Activity: Scan the records for the word "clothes". Return each line where it is found.

Material supplied:
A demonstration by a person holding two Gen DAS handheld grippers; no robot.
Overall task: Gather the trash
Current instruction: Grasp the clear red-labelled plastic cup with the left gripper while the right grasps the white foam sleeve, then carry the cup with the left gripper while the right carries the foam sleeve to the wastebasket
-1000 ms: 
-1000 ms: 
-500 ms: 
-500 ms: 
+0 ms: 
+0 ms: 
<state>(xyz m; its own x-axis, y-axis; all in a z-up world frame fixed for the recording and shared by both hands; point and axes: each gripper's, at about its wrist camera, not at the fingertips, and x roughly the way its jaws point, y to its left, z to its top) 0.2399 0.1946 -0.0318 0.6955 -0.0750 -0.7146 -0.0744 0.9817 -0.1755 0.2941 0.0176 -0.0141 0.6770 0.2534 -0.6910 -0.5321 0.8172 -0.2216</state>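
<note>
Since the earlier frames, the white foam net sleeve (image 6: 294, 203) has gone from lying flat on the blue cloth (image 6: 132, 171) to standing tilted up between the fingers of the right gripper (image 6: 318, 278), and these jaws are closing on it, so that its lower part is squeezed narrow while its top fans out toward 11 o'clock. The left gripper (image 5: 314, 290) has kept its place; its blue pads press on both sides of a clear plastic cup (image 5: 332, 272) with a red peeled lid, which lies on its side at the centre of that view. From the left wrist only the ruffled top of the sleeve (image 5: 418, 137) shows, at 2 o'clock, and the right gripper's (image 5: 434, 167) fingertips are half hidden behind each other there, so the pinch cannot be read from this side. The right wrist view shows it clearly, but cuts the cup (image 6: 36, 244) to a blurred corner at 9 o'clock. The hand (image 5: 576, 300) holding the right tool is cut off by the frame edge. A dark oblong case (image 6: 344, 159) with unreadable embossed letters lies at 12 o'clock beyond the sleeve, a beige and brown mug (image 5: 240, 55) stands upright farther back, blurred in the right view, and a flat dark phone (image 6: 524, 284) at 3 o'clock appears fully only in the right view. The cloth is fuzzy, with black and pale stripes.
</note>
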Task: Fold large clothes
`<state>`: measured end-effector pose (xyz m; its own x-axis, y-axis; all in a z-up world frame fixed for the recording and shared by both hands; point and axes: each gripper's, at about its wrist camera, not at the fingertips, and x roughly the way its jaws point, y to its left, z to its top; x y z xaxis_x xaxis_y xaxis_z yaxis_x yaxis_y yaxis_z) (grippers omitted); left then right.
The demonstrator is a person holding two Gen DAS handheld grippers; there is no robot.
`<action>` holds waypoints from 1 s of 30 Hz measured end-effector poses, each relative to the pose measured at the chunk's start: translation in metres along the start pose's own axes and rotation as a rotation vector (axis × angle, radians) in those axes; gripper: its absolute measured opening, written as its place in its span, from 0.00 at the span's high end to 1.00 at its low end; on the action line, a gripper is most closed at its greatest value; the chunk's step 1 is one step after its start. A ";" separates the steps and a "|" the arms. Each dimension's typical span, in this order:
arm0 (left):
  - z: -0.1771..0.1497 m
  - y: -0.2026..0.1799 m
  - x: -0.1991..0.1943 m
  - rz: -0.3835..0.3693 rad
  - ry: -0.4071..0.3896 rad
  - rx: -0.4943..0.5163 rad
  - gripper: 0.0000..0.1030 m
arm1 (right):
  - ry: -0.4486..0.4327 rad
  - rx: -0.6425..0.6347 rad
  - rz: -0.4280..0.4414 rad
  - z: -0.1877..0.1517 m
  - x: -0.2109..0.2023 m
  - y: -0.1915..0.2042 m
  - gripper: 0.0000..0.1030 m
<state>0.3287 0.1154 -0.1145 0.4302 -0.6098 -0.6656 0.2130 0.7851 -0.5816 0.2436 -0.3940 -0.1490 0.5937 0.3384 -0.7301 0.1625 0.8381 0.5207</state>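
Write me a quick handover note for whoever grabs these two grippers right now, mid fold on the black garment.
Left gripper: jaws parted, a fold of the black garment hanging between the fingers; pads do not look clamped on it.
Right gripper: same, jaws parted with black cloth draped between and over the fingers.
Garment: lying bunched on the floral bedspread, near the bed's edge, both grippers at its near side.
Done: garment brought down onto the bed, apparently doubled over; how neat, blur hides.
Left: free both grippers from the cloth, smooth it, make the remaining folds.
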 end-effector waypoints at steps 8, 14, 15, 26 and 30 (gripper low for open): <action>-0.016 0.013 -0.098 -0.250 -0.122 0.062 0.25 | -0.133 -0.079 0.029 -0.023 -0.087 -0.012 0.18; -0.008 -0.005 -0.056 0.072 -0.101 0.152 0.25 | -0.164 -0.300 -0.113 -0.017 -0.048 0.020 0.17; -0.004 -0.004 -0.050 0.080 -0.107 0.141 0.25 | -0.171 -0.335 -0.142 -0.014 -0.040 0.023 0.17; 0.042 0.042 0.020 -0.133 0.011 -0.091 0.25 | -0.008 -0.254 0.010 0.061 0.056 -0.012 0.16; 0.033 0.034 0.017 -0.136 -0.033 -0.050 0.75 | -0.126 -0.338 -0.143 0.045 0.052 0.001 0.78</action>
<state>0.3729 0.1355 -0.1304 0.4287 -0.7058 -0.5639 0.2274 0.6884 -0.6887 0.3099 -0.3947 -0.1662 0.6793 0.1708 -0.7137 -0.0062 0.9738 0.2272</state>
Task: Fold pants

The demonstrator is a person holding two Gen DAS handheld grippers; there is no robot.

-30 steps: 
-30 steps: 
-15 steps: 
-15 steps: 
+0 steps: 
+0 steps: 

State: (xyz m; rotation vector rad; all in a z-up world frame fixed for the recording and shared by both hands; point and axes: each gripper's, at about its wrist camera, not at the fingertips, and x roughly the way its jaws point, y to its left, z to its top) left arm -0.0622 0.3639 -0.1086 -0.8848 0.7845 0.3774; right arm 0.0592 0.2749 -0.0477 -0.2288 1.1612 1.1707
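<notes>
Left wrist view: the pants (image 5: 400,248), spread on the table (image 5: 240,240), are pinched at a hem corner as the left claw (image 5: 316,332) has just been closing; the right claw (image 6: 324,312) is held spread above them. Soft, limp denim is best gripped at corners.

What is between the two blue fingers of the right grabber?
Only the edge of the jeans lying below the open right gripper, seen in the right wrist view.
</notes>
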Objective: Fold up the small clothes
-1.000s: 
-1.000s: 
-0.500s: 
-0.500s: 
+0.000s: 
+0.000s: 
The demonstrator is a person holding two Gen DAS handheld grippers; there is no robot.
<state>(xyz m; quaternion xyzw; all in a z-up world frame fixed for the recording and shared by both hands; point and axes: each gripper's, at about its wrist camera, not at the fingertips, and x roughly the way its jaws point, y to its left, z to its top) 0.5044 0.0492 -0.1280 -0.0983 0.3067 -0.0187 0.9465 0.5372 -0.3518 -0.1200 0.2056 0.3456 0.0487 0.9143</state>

Solution:
Task: Fold large clothes
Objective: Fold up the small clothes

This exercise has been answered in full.